PROBLEM REQUIREMENTS: The answer must be every entry, given again word for word.

Data excerpts:

--------

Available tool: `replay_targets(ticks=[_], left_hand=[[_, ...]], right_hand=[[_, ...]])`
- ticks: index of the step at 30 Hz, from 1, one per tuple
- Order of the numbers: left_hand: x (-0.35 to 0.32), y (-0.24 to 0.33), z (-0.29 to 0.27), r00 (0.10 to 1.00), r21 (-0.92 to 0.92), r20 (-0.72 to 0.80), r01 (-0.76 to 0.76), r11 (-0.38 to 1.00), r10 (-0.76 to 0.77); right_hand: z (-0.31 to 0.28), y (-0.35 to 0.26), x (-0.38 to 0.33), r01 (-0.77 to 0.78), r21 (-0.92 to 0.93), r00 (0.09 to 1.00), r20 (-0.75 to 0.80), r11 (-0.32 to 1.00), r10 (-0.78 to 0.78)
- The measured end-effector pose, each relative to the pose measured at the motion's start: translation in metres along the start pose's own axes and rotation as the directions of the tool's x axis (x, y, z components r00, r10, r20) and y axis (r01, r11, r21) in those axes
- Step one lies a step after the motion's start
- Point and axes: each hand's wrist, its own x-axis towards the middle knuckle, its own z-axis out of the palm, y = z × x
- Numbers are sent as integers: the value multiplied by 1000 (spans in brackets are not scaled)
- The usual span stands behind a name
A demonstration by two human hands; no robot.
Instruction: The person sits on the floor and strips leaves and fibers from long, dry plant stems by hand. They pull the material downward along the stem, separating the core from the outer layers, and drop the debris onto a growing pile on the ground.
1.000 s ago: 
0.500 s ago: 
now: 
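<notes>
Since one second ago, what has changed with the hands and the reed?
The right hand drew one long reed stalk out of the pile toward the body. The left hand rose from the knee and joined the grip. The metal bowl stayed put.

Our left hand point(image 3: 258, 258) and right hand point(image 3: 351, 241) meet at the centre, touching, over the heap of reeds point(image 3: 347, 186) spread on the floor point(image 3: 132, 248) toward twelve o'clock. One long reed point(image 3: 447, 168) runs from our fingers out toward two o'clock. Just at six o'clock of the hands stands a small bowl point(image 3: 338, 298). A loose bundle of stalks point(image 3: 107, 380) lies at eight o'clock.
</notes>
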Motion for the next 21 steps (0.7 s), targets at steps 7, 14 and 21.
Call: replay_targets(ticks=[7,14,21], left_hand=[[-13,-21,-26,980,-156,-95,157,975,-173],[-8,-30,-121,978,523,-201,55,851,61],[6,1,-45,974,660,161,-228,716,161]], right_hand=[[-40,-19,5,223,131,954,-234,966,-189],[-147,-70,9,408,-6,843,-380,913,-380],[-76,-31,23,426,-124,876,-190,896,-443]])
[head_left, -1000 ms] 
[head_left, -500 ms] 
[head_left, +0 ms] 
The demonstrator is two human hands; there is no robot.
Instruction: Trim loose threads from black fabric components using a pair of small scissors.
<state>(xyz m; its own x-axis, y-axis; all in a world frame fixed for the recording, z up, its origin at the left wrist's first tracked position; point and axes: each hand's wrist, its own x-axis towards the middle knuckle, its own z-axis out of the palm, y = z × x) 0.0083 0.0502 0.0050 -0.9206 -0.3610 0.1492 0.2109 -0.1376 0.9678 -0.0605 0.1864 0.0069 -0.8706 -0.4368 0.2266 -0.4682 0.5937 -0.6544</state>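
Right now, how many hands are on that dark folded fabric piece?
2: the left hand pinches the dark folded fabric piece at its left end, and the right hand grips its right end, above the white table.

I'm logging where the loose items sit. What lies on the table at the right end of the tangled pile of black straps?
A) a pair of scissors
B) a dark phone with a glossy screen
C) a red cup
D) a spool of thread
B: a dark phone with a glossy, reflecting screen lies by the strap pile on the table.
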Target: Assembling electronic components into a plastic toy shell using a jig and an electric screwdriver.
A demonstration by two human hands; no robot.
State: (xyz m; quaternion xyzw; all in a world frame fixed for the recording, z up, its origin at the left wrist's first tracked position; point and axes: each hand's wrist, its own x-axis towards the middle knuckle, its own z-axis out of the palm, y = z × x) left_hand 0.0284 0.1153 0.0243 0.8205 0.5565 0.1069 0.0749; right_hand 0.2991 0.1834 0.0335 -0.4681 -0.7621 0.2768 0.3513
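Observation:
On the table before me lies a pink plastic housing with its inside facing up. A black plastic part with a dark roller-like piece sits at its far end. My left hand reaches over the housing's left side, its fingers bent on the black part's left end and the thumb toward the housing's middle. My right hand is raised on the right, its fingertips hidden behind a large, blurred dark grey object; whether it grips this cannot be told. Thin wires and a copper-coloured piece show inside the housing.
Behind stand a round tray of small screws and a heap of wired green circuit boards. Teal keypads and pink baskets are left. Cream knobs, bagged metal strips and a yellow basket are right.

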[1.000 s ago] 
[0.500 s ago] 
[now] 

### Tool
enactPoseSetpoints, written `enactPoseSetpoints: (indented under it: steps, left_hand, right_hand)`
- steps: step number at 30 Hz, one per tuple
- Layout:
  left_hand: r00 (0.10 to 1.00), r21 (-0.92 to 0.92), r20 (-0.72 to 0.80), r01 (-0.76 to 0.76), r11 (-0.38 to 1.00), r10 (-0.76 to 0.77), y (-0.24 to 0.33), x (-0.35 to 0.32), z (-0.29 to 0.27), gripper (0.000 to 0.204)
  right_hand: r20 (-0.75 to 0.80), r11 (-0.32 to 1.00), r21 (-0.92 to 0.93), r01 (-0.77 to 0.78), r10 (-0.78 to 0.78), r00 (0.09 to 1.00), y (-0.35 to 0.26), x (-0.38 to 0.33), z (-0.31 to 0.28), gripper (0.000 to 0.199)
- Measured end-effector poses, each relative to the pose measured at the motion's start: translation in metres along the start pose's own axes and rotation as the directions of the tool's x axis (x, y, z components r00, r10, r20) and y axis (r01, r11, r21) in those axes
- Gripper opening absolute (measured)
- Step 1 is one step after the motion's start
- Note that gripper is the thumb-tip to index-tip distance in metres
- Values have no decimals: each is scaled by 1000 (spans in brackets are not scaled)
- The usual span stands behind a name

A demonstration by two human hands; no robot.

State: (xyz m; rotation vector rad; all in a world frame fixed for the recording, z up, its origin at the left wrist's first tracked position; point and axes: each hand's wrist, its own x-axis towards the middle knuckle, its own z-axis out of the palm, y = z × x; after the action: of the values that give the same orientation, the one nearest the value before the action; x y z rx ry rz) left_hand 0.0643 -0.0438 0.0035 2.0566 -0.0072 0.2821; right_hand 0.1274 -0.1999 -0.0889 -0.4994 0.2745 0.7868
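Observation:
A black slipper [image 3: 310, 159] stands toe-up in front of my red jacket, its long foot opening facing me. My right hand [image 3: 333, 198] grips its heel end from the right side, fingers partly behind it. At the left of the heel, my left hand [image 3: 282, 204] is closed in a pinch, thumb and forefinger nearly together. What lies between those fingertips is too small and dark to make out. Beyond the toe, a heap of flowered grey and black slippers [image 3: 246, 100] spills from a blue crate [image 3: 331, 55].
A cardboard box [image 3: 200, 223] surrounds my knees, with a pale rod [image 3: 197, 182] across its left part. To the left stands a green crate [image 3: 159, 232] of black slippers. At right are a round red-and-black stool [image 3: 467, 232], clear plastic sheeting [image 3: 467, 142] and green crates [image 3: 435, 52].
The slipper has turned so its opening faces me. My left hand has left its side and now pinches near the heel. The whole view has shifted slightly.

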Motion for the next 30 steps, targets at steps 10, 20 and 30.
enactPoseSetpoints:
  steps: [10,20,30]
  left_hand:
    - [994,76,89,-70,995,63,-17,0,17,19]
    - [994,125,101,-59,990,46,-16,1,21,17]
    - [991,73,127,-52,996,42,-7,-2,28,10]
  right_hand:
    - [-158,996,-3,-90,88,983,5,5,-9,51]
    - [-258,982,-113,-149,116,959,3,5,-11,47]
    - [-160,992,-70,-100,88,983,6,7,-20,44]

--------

THE COMPLETED TASK:
Available tool: `replay_targets(ticks=[_], left_hand=[[_, ...]], right_hand=[[_, ...]])`
- ticks: index of the step at 30 Hz, from 1, one per tuple
- Order of the numbers: left_hand: x (-0.35 to 0.32), y (-0.24 to 0.33), z (-0.29 to 0.27), r00 (0.10 to 1.00), r21 (-0.92 to 0.92), r20 (-0.72 to 0.80), r01 (-0.76 to 0.76), r11 (-0.38 to 1.00), r10 (-0.76 to 0.77); right_hand: z (-0.31 to 0.28), y (-0.35 to 0.26), x (-0.38 to 0.33), r01 (-0.77 to 0.78), r21 (-0.92 to 0.93), r00 (0.09 to 1.00), r20 (-0.75 to 0.80), r11 (-0.32 to 1.00), r10 (-0.78 to 0.78)
- The measured end-effector pose, each relative to the pose measured at the motion's start: translation in metres along the start pose's own axes and rotation as the directions of the tool's x axis (x, y, z components r00, r10, r20) and y axis (r01, r11, r21) in those axes
- Step one lies a step after the motion's start
- Point and axes: each hand's wrist, its own x-axis towards the middle knuckle, its own z-axis out of the palm, y = z × x
- Numbers are sent as integers: the value multiplied by 1000 (spans in brackets are not scaled)
- The usual span stands behind a name
A demonstration by two human hands; no robot.
Instruction: The person sits on the floor and strips leaves and fibers from long, dry plant stems by hand. They pull the material downward along the stem, separating the core from the outer layers, and drop the debris onto a growing pile on the ground.
1.000 s ago: 
0.500 s ago: 
now: 
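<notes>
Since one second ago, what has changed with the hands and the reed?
The right hand drew one long reed stalk out of the pile toward the body. The left hand rose from the knee and joined the grip. The metal bowl stayed put.

Our left hand point(image 3: 258, 258) and right hand point(image 3: 351, 241) meet at the centre, touching, over the heap of reeds point(image 3: 347, 186) spread on the floor point(image 3: 132, 248) toward twelve o'clock. One long reed point(image 3: 447, 168) runs from our fingers out toward two o'clock. Just at six o'clock of the hands stands a small bowl point(image 3: 338, 298). A loose bundle of stalks point(image 3: 107, 380) lies at eight o'clock.
</notes>
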Motion for the next 21 steps (0.7 s), targets at steps 7, 14 and 21.
Call: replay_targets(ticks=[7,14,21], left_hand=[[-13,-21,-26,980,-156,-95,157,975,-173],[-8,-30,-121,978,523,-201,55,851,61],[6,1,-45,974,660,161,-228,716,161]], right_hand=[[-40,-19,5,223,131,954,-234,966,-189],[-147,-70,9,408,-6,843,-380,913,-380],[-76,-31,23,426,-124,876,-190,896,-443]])
[head_left, -1000 ms] 
[head_left, -500 ms] 
[head_left, +0 ms] 
The demonstrator is two human hands; there is no robot.
Instruction: Trim loose threads from black fabric components using a pair of small scissors.
<state>(xyz m; its own x-axis, y-axis; all in a world frame fixed for the recording, z up, its origin at the left wrist's first tracked position; point and axes: each hand's wrist, its own x-axis towards the middle knuckle, its own z-axis out of the palm, y = z × x) 0.0083 0.0502 0.0050 -0.9206 -0.3610 0.1492 0.2109 -0.1376 0.9678 -0.0605 0.1864 0.0069 -0.8706 -0.4368 0.2266 -0.4682 0.5937 -0.6544</state>
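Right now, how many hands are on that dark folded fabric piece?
2: the left hand pinches the dark folded fabric piece at its left end, and the right hand grips its right end, above the white table.

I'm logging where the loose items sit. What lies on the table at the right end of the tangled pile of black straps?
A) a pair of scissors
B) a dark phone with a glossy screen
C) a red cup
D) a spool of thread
B: a dark phone with a glossy, reflecting screen lies by the strap pile on the table.
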Target: Assembling electronic components into a plastic toy shell using a jig and an electric screwdriver.
A demonstration by two human hands; no robot.
State: (xyz m; quaternion xyzw; all in a world frame fixed for the recording, z up, its origin at the left wrist's first tracked position; point and axes: each hand's wrist, its own x-axis towards the middle knuckle, its own z-axis out of the palm, y = z × x) left_hand 0.0284 0.1153 0.0243 0.8205 0.5565 0.1069 0.0749; right_hand 0.2991 0.1834 0.0335 -0.4681 -0.7621 0.2768 0.3513
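Observation:
On the table before me lies a pink plastic housing with its inside facing up. A black plastic part with a dark roller-like piece sits at its far end. My left hand reaches over the housing's left side, its fingers bent on the black part's left end and the thumb toward the housing's middle. My right hand is raised on the right, its fingertips hidden behind a large, blurred dark grey object; whether it grips this cannot be told. Thin wires and a copper-coloured piece show inside the housing.
Behind stand a round tray of small screws and a heap of wired green circuit boards. Teal keypads and pink baskets are left. Cream knobs, bagged metal strips and a yellow basket are right.
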
[1.000 s ago] 
[0.500 s ago] 
[now] 

### Tool
enactPoseSetpoints, written `enactPoseSetpoints: (indented under it: steps, left_hand, right_hand)`
- steps: step number at 30 Hz, one per tuple
- Layout:
  left_hand: r00 (0.10 to 1.00), r21 (-0.92 to 0.92), r20 (-0.72 to 0.80), r01 (-0.76 to 0.76), r11 (-0.38 to 1.00), r10 (-0.76 to 0.77), y (-0.24 to 0.33), x (-0.35 to 0.32), z (-0.29 to 0.27), gripper (0.000 to 0.204)
  right_hand: r20 (-0.75 to 0.80), r11 (-0.32 to 1.00), r21 (-0.92 to 0.93), r01 (-0.77 to 0.78), r10 (-0.78 to 0.78), r00 (0.09 to 1.00), y (-0.35 to 0.26), x (-0.38 to 0.33), z (-0.31 to 0.28), gripper (0.000 to 0.199)
- Measured end-effector poses, each relative to the pose measured at the motion's start: translation in metres along the start pose's own axes and rotation as the directions of the tool's x axis (x, y, z components r00, r10, r20) and y axis (r01, r11, r21) in those axes
- Gripper opening absolute (measured)
- Step 1 is one step after the motion's start
- Note that gripper is the thumb-tip to index-tip distance in metres
- Values have no decimals: each is scaled by 1000 (spans in brackets are not scaled)
- The usual span stands behind a name

A demonstration by two human hands; no robot.

State: (xyz m; rotation vector rad; all in a world frame fixed for the recording, z up, its origin at the left wrist's first tracked position; point and axes: each hand's wrist, its own x-axis towards the middle knuckle, its own z-axis out of the palm, y = z × x; after the action: of the values that give the same orientation, the one nearest the value before the action; x y z rx ry rz) left_hand 0.0643 -0.0438 0.0035 2.0566 -0.0072 0.2821; right_hand 0.1274 -0.1999 -0.0889 -0.4994 0.2745 0.7868
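Observation:
A black slipper [image 3: 310, 159] stands toe-up in front of my red jacket, its long foot opening facing me. My right hand [image 3: 333, 198] grips its heel end from the right side, fingers partly behind it. At the left of the heel, my left hand [image 3: 282, 204] is closed in a pinch, thumb and forefinger nearly together. What lies between those fingertips is too small and dark to make out. Beyond the toe, a heap of flowered grey and black slippers [image 3: 246, 100] spills from a blue crate [image 3: 331, 55].
A cardboard box [image 3: 200, 223] surrounds my knees, with a pale rod [image 3: 197, 182] across its left part. To the left stands a green crate [image 3: 159, 232] of black slippers. At right are a round red-and-black stool [image 3: 467, 232], clear plastic sheeting [image 3: 467, 142] and green crates [image 3: 435, 52].
The slipper has turned so its opening faces me. My left hand has left its side and now pinches near the heel. The whole view has shifted slightly.
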
Motion for the next 30 steps, targets at steps 10, 20 and 30.
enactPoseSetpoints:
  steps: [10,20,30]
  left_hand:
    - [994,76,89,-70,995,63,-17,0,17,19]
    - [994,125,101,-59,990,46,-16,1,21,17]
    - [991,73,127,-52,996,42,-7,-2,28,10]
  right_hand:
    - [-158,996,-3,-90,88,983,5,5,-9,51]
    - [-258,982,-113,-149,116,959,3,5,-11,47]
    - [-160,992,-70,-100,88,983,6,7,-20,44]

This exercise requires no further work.